REQUIRED ACTION — Take the entries below and print only the lines from the one with "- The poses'" through the one with "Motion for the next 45", exactly as they stand, both ends included.

PROVIDED DATA —

○ ○ ○ ○ ○ ○ ○

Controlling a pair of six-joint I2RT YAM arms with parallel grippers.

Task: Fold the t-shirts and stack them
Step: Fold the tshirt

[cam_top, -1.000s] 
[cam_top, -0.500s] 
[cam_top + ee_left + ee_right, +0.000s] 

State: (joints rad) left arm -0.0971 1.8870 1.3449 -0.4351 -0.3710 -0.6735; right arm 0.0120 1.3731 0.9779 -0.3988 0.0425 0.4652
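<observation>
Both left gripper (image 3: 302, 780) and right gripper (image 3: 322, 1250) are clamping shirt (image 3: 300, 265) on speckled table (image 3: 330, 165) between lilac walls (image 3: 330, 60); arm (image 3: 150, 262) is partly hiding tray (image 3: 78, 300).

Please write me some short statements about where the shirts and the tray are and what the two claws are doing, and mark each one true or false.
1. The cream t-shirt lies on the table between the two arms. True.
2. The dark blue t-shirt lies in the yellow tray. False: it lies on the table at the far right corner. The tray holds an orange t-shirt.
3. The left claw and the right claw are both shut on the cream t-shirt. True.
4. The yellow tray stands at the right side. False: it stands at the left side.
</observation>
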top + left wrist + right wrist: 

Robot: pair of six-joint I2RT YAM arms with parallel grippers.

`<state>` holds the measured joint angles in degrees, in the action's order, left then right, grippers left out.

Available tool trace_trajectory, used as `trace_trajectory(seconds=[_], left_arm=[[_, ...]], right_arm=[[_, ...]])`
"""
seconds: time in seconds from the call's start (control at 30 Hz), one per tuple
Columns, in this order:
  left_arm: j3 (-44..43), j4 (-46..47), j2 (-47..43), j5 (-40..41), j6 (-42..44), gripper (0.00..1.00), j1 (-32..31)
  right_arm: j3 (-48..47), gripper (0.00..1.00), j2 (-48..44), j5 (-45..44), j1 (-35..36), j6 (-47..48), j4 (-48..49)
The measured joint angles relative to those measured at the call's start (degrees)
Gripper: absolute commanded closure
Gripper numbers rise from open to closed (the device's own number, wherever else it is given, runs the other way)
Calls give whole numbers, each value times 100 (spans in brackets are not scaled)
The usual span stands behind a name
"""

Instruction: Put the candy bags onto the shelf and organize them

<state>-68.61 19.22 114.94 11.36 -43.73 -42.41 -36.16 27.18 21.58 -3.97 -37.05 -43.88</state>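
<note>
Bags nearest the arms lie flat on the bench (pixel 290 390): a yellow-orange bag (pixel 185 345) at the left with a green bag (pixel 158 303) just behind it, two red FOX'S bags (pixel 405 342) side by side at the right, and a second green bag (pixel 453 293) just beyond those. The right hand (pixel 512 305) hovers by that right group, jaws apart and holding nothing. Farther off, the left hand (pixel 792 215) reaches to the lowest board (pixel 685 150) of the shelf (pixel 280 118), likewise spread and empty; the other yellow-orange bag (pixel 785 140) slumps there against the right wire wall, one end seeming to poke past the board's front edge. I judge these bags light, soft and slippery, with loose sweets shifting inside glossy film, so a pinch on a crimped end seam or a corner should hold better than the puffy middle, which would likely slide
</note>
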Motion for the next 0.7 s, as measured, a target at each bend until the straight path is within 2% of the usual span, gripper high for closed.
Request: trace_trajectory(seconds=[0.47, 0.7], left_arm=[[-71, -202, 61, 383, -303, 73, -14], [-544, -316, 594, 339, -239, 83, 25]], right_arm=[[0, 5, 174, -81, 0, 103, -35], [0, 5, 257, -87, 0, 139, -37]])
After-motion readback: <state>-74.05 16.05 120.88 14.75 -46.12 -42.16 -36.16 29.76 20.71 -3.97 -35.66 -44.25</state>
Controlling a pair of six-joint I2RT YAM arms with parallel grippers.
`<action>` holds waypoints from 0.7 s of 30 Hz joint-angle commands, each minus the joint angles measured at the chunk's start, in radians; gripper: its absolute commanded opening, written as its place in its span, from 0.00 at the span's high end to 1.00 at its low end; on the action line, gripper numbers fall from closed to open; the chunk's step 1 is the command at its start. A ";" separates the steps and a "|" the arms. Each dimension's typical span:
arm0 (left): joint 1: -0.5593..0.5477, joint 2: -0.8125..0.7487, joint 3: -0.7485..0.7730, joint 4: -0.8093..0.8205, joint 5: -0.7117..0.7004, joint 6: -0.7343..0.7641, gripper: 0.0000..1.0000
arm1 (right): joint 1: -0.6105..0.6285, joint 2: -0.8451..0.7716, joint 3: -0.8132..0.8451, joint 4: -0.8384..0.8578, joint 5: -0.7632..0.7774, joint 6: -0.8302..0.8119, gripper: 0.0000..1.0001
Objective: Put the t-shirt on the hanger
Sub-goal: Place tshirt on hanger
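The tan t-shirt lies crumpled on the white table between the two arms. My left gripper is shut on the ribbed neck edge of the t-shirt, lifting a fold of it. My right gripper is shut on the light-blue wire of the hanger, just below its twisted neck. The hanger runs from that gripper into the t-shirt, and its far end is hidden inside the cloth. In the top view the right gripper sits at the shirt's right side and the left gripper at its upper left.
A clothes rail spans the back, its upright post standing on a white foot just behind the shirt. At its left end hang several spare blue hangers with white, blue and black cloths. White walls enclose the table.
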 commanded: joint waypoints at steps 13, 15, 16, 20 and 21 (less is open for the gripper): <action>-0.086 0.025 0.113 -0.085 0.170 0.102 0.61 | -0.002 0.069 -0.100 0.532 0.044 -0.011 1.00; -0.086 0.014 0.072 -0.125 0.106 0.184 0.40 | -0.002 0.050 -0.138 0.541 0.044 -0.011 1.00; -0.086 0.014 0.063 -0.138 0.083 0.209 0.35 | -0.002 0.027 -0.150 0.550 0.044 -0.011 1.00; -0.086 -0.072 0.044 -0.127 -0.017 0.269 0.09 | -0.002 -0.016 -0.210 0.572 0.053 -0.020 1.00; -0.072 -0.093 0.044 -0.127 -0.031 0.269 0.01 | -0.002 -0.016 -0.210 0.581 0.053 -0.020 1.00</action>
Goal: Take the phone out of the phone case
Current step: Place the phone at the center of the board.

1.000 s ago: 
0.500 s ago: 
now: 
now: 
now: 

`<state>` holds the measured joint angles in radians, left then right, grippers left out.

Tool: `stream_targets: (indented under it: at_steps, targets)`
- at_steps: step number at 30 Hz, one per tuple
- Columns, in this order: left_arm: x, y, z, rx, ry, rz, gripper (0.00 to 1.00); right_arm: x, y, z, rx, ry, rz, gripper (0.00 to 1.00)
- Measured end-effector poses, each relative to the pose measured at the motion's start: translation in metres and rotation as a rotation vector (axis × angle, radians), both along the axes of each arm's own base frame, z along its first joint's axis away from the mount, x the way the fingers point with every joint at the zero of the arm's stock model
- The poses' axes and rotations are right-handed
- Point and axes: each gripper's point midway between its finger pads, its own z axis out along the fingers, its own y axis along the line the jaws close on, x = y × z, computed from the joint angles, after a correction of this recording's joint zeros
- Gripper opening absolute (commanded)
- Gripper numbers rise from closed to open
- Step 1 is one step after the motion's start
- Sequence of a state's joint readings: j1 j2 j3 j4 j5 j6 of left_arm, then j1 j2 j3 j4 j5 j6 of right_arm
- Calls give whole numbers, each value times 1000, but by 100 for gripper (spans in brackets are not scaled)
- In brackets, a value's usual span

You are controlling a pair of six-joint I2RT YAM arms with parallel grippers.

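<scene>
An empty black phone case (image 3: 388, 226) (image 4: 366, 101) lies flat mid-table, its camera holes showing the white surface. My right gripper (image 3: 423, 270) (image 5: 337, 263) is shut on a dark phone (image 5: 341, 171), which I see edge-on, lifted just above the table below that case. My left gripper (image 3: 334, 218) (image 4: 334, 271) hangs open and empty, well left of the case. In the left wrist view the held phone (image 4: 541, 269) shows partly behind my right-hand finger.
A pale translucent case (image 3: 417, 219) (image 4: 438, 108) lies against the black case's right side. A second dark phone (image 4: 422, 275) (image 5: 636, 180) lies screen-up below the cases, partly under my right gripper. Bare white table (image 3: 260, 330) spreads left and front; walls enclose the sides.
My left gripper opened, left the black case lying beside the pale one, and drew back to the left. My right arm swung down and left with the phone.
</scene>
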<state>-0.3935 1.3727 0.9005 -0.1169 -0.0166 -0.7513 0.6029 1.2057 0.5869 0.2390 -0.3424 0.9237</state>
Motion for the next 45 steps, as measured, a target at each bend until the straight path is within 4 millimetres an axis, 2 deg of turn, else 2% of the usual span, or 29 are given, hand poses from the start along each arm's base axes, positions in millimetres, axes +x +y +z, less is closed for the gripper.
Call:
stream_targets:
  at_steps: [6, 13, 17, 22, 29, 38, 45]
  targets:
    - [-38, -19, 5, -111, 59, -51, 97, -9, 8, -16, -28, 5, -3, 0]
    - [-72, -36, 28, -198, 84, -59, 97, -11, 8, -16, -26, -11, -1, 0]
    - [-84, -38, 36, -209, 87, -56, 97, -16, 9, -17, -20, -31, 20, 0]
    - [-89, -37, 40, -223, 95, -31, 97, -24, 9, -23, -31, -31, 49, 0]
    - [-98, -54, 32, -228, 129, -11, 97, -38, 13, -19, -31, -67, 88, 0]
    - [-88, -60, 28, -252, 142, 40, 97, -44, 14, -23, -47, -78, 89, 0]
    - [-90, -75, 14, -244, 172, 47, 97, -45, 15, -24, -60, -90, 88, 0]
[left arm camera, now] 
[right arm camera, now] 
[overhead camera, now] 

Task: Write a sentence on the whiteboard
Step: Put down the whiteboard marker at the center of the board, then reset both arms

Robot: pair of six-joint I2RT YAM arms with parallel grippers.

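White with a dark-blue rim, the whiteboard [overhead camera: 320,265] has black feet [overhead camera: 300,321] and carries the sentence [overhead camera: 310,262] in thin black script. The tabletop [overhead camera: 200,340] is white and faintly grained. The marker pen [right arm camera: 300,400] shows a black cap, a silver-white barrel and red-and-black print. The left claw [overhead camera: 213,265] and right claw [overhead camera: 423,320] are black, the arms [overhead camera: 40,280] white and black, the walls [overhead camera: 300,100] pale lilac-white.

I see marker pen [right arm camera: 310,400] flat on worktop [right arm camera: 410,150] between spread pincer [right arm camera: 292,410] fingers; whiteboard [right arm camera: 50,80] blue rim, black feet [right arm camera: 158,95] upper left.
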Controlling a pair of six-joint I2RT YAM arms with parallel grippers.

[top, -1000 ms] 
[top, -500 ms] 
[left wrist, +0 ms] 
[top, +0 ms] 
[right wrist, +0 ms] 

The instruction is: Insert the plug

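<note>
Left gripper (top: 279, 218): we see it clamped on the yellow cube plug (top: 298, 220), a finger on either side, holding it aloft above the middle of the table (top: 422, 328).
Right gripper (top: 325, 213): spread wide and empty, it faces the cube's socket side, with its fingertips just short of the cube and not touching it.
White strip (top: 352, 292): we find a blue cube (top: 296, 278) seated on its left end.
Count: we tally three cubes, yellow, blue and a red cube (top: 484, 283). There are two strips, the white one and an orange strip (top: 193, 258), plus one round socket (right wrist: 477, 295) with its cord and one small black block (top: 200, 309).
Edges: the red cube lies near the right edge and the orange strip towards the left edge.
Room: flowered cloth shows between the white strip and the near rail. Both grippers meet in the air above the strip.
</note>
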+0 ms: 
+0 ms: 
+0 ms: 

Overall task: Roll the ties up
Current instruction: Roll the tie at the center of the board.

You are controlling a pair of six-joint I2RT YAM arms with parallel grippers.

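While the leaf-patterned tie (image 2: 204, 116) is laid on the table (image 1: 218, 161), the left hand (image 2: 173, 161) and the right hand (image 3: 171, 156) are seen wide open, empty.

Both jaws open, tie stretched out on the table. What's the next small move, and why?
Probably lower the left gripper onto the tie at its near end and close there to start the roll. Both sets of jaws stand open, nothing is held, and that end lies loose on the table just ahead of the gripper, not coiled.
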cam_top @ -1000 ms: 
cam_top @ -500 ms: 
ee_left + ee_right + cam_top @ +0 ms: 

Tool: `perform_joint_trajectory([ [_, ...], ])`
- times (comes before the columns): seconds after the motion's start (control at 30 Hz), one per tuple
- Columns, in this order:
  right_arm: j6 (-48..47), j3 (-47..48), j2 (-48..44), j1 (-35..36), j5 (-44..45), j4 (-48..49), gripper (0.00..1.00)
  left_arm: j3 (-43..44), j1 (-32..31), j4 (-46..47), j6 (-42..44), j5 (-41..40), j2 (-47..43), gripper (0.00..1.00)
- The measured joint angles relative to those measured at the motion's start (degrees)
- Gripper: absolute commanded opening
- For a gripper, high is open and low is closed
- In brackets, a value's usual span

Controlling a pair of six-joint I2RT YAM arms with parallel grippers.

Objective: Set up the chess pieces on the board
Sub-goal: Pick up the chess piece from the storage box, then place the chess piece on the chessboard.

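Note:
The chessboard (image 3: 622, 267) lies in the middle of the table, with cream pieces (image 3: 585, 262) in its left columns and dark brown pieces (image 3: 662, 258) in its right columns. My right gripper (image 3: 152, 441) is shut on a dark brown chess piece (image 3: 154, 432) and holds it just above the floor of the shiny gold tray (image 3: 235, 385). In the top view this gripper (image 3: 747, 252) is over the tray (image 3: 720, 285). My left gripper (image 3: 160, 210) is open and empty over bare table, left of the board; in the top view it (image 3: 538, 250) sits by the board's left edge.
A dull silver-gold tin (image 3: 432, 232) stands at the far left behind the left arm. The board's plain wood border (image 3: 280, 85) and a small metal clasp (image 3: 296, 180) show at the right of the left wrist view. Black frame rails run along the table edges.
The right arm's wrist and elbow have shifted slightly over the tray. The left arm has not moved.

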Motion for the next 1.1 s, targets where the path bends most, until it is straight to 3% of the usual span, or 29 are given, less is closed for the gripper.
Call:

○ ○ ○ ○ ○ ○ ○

SOLUTION FOR THIS TASK —
- The poses' axes and rotations are right-handed
- Point and axes: each gripper's point midway between its finger pads, its own z axis out along the fingers, its own y axis along the line the jaws close on, x = y × z, computed from the joint angles, after a correction of this recording's joint zeros
- Gripper opening absolute (commanded)
- Gripper numbers rise from closed to open
- Step 1 is one step after the motion's start
- Sequence of a state's joint readings: j1 j2 j3 j4 j5 j6 of left_arm, then j1 j2 j3 j4 j5 j6 of right_arm
- Calls give whole numbers, each value times 1000, but by 100 for gripper (spans in brackets are not scaled)
- In brackets, a value's usual span

You are controlling a pair of six-joint I2RT YAM arms with parallel grippers.

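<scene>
An empty black phone case (image 3: 388, 226) (image 4: 366, 101) lies flat mid-table, its camera holes showing the white surface. My right gripper (image 3: 423, 270) (image 5: 337, 263) is shut on a dark phone (image 5: 341, 171), which I see edge-on, lifted just above the table below that case. My left gripper (image 3: 334, 218) (image 4: 334, 271) hangs open and empty, well left of the case. In the left wrist view the held phone (image 4: 541, 269) shows partly behind my right-hand finger.
A pale translucent case (image 3: 417, 219) (image 4: 438, 108) lies against the black case's right side. A second dark phone (image 4: 422, 275) (image 5: 636, 180) lies screen-up below the cases, partly under my right gripper. Bare white table (image 3: 260, 330) spreads left and front; walls enclose the sides.
My left gripper opened, left the black case lying beside the pale one, and drew back to the left. My right arm swung down and left with the phone.
</scene>
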<state>-0.3935 1.3727 0.9005 -0.1169 -0.0166 -0.7513 0.6029 1.2057 0.5869 0.2390 -0.3424 0.9237</state>
Motion for the next 45 steps, as measured, a target at each bend until the straight path is within 4 millimetres an axis, 2 deg of turn, else 2% of the usual span, or 29 are given, hand poses from the start along each arm's base axes, positions in millimetres, axes +x +y +z, less is closed for the gripper.

This finishes the response to the exercise.